I am not sure what was worse. Perhaps it was the constant worrying that my neighbors would one day figure out the person who walks into my house to check on me was my probation officer. Deep humiliation was my constant companion for a long time. I didn’t really know how to reign in the confusion of meeting my probation officer in a social event where I offered awkward greetings and then quickly herded my family away from the ‘hot spot’ of shame.

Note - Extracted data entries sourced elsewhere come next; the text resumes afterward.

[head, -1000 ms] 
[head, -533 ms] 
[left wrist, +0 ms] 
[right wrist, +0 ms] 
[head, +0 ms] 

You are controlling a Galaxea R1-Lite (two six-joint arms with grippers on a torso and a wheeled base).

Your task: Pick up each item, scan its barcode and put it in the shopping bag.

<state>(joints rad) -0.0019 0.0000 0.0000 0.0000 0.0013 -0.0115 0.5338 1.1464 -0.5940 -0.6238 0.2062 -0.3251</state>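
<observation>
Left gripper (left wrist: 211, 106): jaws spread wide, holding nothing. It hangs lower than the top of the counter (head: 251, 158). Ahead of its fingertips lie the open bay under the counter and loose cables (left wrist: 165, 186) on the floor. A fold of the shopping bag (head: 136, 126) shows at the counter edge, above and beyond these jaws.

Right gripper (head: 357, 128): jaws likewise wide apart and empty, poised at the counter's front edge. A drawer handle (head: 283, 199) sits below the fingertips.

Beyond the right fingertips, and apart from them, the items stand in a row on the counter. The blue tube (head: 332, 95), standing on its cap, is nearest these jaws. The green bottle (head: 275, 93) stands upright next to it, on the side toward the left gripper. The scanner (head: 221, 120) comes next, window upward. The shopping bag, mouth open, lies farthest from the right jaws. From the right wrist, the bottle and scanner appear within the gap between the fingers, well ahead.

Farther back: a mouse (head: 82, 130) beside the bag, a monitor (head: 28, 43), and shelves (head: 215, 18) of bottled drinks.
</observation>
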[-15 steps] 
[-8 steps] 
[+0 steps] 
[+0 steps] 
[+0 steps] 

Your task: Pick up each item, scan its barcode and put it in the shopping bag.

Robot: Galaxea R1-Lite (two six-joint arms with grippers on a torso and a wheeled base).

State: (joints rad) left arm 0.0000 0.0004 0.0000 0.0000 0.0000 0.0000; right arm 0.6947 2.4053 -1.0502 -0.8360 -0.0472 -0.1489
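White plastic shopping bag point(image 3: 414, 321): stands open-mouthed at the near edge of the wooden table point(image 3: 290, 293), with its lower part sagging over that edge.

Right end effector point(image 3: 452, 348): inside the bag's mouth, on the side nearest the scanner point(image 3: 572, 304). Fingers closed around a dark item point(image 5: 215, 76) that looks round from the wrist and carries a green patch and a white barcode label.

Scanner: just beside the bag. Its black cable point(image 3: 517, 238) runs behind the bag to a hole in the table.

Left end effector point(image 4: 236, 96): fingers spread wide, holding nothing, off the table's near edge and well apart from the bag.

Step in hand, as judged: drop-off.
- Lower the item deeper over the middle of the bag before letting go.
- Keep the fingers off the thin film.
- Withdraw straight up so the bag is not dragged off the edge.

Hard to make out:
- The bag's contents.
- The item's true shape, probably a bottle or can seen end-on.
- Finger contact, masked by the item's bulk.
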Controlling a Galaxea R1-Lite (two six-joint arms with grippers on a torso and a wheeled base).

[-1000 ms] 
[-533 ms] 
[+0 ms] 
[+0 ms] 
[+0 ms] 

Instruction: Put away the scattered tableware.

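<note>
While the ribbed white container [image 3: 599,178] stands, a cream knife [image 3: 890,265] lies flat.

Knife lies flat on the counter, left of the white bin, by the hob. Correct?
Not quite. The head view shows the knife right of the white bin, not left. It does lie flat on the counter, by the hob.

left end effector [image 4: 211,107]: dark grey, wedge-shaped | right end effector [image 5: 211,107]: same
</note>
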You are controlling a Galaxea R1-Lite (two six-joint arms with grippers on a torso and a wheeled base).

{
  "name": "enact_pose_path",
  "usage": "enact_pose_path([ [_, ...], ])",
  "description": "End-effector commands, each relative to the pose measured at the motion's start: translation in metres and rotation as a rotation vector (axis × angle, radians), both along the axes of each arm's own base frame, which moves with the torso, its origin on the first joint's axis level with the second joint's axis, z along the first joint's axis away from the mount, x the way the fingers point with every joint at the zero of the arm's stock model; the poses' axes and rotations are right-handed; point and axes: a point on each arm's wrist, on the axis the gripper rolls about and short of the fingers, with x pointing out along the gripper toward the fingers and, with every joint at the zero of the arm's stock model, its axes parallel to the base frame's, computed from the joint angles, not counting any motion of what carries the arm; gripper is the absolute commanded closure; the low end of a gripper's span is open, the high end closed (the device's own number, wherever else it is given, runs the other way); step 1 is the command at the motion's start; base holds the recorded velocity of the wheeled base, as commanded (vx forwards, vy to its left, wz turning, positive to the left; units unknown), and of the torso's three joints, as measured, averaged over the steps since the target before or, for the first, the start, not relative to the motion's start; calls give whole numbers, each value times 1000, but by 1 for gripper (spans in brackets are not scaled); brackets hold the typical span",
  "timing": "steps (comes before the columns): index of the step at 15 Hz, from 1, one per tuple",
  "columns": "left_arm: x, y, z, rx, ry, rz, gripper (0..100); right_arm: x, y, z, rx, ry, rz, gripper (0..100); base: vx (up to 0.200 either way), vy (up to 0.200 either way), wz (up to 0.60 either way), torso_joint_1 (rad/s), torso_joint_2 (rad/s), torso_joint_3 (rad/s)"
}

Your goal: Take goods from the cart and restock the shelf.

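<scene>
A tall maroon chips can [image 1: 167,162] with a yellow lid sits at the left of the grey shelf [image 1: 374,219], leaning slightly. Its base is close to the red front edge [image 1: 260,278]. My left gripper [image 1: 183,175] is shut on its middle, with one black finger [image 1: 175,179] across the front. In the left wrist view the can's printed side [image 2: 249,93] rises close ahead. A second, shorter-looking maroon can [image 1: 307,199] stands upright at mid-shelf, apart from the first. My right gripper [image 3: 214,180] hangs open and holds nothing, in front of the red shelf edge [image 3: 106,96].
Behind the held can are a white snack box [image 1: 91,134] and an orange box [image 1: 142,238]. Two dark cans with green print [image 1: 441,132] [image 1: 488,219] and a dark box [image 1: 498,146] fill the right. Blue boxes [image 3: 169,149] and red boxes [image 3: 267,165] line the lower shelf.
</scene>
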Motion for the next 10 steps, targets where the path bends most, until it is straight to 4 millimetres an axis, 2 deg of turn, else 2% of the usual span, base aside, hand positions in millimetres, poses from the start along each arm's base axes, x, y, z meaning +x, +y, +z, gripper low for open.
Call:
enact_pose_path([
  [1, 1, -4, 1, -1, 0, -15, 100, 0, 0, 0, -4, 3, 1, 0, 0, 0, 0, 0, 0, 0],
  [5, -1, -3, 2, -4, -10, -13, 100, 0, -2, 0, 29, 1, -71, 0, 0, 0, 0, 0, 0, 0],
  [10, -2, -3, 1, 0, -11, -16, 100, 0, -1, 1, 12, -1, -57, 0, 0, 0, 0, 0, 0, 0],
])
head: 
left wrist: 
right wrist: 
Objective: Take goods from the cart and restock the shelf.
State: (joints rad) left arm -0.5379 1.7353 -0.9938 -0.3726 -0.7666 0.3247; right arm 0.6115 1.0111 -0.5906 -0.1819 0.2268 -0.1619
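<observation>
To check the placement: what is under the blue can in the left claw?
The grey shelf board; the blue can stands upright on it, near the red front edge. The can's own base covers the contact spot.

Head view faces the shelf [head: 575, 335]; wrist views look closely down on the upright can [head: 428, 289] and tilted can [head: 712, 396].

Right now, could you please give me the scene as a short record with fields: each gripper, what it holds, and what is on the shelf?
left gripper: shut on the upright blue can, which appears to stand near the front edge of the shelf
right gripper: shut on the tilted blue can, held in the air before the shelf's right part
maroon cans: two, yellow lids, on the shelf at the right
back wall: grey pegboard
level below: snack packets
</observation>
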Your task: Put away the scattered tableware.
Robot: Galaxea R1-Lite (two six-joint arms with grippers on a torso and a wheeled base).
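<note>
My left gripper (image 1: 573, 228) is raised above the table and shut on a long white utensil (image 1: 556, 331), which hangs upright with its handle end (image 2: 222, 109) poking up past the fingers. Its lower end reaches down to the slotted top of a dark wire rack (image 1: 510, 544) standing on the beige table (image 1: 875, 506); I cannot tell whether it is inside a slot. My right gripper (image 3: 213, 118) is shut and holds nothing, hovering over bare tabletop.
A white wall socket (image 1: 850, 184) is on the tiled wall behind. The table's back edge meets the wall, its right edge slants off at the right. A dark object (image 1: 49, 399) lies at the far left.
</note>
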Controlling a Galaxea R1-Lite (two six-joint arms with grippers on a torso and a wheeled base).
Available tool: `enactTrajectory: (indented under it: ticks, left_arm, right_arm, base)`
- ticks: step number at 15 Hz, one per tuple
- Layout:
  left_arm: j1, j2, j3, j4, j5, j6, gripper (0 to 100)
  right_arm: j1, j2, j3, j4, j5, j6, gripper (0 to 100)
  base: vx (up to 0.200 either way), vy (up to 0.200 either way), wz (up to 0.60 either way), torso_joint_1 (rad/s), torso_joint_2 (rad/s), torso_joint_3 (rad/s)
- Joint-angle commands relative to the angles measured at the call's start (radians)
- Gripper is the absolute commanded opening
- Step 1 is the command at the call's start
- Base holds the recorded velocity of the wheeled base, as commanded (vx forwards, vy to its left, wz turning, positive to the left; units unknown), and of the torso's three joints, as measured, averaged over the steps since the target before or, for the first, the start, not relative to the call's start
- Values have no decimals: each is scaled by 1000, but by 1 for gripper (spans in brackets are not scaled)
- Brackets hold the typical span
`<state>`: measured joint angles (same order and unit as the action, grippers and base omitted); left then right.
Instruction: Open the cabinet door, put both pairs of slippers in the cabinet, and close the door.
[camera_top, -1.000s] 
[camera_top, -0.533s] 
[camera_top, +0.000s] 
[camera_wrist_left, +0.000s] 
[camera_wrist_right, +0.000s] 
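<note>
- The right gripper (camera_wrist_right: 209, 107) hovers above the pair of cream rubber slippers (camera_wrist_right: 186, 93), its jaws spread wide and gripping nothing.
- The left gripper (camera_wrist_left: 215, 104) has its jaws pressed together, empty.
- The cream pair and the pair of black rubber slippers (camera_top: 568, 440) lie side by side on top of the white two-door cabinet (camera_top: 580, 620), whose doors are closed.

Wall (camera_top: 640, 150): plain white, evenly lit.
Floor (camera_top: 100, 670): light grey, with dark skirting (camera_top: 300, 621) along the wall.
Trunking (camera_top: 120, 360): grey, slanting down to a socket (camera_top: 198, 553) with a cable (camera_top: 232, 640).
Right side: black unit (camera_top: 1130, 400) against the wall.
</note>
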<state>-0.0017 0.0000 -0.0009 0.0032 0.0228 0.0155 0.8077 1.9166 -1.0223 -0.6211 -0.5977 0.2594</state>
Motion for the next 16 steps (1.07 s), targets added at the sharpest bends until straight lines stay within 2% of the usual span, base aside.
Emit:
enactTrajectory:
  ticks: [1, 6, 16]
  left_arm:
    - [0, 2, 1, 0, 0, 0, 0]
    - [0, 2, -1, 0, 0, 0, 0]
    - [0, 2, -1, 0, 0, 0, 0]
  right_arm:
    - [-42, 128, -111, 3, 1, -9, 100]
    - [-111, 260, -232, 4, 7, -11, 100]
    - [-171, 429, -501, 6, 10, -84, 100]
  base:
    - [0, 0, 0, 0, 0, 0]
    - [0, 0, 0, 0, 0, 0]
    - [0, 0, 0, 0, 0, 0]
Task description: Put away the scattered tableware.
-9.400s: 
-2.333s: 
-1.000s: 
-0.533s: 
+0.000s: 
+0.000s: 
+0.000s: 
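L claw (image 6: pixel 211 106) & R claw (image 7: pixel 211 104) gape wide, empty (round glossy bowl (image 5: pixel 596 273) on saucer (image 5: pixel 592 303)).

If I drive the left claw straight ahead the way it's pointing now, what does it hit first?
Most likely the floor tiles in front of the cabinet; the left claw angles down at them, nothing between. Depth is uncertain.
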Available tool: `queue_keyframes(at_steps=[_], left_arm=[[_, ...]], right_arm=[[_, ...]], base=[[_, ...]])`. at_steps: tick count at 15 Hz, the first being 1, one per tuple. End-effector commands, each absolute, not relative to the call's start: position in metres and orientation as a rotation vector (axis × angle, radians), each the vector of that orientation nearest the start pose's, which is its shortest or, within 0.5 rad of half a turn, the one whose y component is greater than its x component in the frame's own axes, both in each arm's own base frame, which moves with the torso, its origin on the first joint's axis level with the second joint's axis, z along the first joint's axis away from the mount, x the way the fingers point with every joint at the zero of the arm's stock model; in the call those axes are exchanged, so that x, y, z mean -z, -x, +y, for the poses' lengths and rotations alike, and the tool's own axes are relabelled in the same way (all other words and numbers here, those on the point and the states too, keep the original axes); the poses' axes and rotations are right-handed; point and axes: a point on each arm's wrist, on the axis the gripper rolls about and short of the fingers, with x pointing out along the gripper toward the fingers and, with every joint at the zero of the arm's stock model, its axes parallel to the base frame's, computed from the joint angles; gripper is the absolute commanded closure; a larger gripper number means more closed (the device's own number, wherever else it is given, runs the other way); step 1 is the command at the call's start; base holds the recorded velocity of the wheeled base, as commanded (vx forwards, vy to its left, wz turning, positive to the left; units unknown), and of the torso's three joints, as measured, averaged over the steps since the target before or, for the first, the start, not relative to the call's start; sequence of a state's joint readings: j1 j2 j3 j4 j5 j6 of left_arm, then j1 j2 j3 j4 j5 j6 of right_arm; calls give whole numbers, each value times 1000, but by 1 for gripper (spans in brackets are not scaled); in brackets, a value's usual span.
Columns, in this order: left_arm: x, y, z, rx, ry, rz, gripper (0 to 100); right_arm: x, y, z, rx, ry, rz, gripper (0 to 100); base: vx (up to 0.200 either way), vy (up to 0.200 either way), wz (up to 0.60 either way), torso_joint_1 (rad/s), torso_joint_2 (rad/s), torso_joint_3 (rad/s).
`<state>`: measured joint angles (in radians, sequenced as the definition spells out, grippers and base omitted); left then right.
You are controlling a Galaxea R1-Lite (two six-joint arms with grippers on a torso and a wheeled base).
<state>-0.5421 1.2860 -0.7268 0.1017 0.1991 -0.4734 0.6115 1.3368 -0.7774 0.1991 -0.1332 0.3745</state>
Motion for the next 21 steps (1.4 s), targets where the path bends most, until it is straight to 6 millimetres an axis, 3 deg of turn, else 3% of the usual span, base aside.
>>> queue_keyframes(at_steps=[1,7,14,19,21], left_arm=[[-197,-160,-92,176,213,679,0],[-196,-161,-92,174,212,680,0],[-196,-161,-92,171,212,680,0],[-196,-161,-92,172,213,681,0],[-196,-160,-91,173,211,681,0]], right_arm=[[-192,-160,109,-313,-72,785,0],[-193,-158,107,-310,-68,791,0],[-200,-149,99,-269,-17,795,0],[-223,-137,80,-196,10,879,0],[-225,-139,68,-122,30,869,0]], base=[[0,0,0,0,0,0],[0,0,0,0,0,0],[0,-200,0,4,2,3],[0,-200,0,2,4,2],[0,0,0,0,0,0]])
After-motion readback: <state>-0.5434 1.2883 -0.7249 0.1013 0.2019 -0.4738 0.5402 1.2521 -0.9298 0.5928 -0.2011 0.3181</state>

Either way, being on probation is a unique and often lonesome experience. I mean it’s not something you talk about with people. You just go through it and hope to make it out on the other side without any problems. What ended up happening was that I learned to be good at not making any new friends beyond my family and those who have known me for a long time. I didn’t bother with joining the PTA or the neighborhood watch. Why would I want to watch over others when I am being watched over? I had my family and a few friends, of which Amicus is one.
I can’t help but continue to hope for a different way to approach probation or parole. Is it possible for it not to be a shame-based process shrouded in secrecy? Would there ever be a chance of the process being an acceptable part of restitution? Will there be a time when someone on probation won’t need to fear being discovered and the accompanying mistrust resulting in lack of job opportunities or having a place to live?
I sure hope so, but until that day comes, at least I can continue writing and highlighting the importance of friendship in a process that can be lonely and difficult. Amicus has been a friend to me and I hope others will find a friend like Amicus to help them get through the last hurdles towards true freedom.